* How to complete this task *
Only lines containing the string "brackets" belong in the answer; copy all of them from the entries.

........

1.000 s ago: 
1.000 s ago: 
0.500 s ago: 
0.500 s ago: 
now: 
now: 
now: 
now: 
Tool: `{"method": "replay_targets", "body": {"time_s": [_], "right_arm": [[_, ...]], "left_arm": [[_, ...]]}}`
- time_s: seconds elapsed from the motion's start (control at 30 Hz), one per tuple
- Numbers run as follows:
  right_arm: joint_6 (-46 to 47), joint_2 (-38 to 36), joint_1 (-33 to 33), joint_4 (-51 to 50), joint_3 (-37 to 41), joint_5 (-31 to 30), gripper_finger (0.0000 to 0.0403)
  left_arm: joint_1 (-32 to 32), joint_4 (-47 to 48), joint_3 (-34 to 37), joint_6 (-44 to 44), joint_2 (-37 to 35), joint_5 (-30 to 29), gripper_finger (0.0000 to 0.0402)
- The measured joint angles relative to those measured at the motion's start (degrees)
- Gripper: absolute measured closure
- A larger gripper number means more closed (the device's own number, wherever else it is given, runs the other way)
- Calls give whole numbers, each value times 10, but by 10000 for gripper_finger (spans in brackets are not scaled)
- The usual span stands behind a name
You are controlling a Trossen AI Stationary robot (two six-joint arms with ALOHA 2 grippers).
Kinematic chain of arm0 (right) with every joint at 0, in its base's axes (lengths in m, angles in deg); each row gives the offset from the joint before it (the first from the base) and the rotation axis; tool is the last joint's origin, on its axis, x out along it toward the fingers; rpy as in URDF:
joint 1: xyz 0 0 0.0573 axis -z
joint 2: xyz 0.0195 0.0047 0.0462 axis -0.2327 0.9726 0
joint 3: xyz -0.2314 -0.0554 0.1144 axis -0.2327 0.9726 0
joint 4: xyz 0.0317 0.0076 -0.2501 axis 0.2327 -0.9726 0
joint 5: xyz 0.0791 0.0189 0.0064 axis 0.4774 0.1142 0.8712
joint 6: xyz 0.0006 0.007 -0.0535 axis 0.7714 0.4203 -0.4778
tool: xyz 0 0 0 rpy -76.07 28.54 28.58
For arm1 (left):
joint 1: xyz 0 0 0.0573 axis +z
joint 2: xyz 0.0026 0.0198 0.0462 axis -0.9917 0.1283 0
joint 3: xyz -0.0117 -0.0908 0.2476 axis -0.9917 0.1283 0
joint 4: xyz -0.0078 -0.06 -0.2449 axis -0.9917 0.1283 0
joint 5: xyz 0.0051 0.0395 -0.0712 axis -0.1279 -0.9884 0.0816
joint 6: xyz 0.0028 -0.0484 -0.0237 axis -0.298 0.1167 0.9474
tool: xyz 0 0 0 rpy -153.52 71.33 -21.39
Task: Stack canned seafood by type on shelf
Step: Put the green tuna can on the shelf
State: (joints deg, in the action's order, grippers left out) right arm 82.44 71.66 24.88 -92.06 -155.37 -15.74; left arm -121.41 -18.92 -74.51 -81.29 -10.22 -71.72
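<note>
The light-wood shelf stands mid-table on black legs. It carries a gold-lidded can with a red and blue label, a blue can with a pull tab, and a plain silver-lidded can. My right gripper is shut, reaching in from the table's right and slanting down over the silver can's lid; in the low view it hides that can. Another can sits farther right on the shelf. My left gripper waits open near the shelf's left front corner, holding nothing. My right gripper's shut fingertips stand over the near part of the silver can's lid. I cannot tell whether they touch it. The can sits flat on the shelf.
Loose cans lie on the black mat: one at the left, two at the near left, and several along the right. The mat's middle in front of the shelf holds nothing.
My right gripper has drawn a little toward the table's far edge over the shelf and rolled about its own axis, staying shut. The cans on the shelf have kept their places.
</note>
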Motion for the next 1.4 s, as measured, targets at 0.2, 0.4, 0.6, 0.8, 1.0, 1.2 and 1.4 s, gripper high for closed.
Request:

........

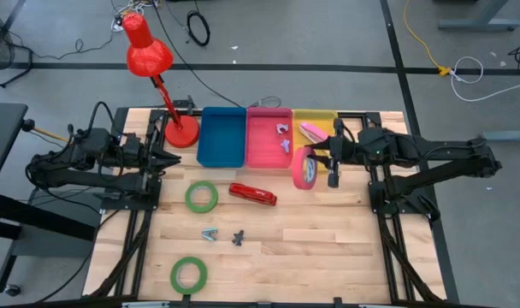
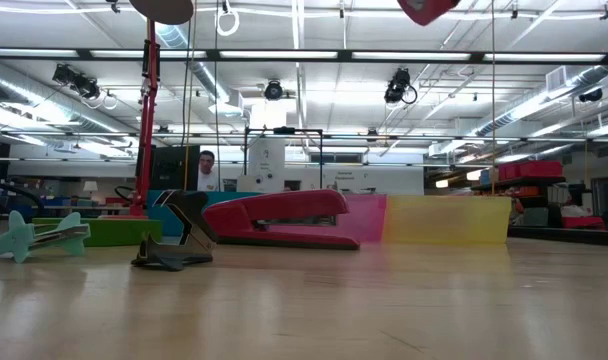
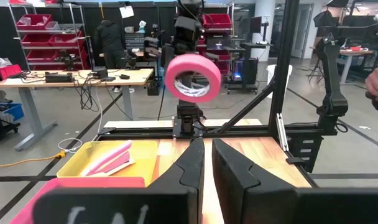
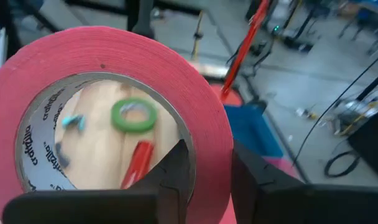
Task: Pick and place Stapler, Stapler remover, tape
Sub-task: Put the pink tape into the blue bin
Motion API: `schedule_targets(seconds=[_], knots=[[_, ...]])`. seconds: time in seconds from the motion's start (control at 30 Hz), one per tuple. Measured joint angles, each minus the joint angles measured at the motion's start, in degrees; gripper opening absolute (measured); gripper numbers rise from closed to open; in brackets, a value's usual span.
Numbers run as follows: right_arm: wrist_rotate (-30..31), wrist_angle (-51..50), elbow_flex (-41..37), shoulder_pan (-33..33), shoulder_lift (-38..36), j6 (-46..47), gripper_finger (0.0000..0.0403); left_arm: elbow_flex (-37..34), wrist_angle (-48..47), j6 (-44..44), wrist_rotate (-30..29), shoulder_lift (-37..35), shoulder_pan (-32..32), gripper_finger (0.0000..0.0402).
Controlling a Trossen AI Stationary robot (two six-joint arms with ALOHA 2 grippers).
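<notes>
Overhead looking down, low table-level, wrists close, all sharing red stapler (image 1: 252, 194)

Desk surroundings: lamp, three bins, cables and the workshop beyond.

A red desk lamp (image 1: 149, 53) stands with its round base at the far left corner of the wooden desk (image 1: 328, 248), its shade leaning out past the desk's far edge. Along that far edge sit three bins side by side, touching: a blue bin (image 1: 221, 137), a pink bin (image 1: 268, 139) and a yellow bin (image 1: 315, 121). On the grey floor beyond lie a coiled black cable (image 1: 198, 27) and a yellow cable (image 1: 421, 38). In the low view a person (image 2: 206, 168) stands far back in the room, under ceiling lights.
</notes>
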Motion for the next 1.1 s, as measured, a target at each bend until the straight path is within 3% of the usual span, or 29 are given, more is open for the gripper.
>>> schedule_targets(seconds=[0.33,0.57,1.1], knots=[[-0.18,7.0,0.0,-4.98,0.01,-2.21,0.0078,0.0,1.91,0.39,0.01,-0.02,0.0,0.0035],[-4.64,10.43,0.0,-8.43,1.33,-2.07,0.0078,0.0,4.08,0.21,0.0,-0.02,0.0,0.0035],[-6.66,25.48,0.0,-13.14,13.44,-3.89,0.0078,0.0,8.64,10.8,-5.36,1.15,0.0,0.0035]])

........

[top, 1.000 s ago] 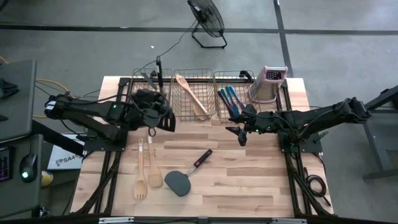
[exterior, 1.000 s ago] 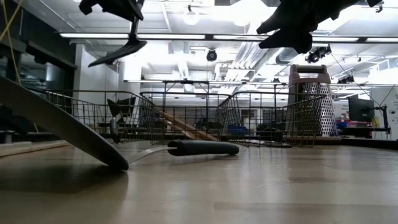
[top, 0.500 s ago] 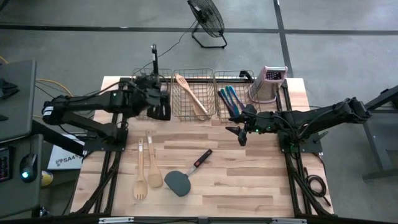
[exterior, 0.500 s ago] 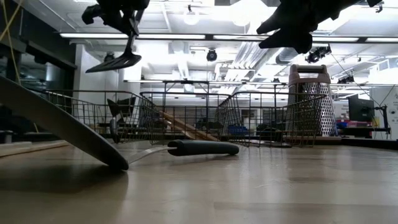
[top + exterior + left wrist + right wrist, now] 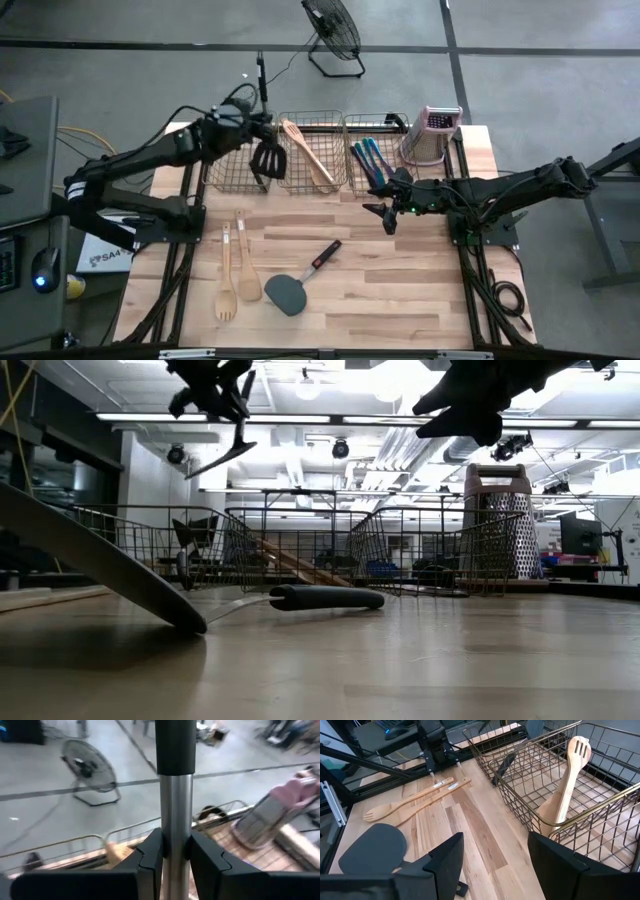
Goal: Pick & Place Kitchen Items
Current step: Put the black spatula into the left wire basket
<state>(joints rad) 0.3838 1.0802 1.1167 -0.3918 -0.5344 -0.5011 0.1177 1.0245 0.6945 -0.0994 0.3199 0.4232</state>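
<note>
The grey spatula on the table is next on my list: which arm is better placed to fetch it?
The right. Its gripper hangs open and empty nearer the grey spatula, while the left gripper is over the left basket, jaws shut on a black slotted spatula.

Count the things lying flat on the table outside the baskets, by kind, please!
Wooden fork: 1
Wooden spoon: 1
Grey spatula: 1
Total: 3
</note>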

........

* Written answer *
- Calls give whole numbers, each value times 10, but by 10000 for gripper_finger (spans in brackets are not scaled)
Motion API: `schedule_targets(seconds=[_], knots=[[_, ...]])`. seconds: time in seconds from the motion's start (control at 30 Hz), one per tuple. Measured joint angles, each minus the joint angles measured at the motion's start, in degrees; gripper opening absolute (measured); gripper numbers rise from closed to open; in brackets, a value's usual span.

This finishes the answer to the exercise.